WORK REQUIRED: Repeat the stretch of entries below from the line with "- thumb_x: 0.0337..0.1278" through the line with "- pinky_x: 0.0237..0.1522". Include both ends and add nothing.

[RECORDS FOR THE TASK Boundary: Start]

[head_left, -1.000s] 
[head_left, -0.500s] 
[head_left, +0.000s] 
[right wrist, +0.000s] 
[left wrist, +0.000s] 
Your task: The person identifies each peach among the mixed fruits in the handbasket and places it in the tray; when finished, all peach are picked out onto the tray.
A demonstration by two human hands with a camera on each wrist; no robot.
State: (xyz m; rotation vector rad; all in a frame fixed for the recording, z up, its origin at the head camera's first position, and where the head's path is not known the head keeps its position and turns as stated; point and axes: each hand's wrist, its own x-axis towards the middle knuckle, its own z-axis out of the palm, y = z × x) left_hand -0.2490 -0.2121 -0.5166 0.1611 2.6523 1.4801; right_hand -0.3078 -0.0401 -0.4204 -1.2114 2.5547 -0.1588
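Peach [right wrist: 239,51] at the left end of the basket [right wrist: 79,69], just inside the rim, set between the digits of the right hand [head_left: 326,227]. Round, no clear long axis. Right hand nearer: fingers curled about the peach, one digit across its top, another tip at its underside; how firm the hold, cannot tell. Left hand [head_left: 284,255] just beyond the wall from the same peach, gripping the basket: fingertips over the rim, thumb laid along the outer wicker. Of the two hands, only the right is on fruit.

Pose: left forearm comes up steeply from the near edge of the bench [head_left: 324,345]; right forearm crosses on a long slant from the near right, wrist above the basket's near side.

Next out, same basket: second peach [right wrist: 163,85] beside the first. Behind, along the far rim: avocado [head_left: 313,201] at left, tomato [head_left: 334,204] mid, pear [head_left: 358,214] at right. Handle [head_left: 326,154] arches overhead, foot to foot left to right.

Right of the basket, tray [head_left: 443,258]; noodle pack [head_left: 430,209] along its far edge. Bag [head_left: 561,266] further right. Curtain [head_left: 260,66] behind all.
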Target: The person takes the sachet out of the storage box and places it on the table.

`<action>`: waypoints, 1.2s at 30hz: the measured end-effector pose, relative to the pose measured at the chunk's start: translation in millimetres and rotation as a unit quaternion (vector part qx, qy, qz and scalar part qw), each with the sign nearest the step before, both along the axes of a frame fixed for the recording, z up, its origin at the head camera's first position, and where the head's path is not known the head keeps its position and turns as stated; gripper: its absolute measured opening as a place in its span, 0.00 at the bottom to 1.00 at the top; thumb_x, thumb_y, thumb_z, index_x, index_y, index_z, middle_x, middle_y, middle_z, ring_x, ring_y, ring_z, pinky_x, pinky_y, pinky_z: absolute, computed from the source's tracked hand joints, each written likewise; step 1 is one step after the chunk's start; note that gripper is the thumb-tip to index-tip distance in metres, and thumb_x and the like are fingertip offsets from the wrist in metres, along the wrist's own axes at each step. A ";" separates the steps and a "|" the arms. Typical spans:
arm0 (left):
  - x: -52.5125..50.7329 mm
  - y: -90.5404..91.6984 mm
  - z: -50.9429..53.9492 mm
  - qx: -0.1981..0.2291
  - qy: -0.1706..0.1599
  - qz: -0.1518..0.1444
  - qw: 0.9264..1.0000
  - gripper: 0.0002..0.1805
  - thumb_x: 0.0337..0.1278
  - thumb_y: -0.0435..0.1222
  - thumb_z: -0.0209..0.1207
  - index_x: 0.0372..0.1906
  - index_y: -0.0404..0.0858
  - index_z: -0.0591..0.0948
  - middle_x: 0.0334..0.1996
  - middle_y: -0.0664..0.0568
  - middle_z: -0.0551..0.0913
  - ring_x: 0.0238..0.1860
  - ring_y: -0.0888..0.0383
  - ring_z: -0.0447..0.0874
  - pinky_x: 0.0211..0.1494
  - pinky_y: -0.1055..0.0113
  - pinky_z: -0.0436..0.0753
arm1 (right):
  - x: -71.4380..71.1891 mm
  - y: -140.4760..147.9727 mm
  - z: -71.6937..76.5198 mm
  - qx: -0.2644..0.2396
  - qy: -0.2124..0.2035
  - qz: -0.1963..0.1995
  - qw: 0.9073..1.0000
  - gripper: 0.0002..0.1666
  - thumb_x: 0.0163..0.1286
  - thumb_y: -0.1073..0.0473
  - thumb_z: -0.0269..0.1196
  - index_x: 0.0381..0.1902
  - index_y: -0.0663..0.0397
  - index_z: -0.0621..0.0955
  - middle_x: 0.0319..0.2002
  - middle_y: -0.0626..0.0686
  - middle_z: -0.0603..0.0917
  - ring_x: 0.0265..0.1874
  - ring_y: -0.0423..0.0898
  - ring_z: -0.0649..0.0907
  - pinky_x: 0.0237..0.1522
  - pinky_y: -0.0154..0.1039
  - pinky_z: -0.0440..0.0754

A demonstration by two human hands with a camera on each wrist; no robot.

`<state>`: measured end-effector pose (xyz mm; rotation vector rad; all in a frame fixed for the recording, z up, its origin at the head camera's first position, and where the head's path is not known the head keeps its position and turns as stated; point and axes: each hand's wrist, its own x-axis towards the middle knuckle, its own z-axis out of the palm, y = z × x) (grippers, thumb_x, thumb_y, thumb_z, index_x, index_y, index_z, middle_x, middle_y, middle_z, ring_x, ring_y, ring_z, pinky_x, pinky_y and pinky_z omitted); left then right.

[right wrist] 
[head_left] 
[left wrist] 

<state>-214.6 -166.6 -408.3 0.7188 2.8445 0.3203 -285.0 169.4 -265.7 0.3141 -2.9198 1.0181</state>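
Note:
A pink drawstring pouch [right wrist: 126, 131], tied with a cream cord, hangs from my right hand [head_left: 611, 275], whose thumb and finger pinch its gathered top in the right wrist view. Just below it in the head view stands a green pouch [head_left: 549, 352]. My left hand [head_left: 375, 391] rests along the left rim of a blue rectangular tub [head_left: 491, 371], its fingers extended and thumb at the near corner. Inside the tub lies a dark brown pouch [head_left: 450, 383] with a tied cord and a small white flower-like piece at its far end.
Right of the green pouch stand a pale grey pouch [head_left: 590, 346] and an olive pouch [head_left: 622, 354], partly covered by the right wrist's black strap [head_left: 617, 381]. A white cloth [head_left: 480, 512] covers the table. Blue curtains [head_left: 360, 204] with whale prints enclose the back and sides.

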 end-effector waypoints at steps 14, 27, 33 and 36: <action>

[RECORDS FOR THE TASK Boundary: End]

RESULT OF THIS TASK:
  - thumb_x: 0.0337..0.1278
  - thumb_y: -0.0435..0.1222
  - thumb_z: -0.0209..0.1207
  - index_x: 0.0372..0.1906
  - index_y: -0.0404..0.0858
  - index_z: -0.0591..0.0948
  - middle_x: 0.0334..0.1996
  - middle_y: -0.0664..0.0568
  - middle_z: -0.0551..0.0913
  - ring_x: 0.0238..0.1860
  - ring_y: -0.0888..0.0383
  - ring_z: -0.0447..0.0874
  - pinky_x: 0.0211..0.1494
  - pinky_y: -0.1055..0.0113
  - pinky_z: -0.0436..0.0753
arm1 (right):
  - x: -71.4380..71.1891 mm
  - y: -140.4760..147.9727 mm
  - z: -71.6937..76.5198 mm
  - qx: -0.2644..0.2396
  - qy: -0.2124..0.2035
  - qz: -0.1963..0.1995
  - qw: 0.9073..1.0000
  - gripper: 0.0002..0.1666
  - thumb_x: 0.0163..0.1286
  - thumb_y: -0.1073..0.0473
  - thumb_z: -0.0269..0.1196
  - index_x: 0.0381..0.1902
  - index_y: -0.0663..0.0397
  - index_z: -0.0621..0.0955
  - middle_x: 0.0319..0.2002
  - middle_y: -0.0626..0.0686
  - middle_z: -0.0603..0.0917
  - ring_x: 0.0265..0.1874
  - ring_y: -0.0423..0.0898
  - ring_z: -0.0649..0.0907
  - pinky_x: 0.0237..0.1522

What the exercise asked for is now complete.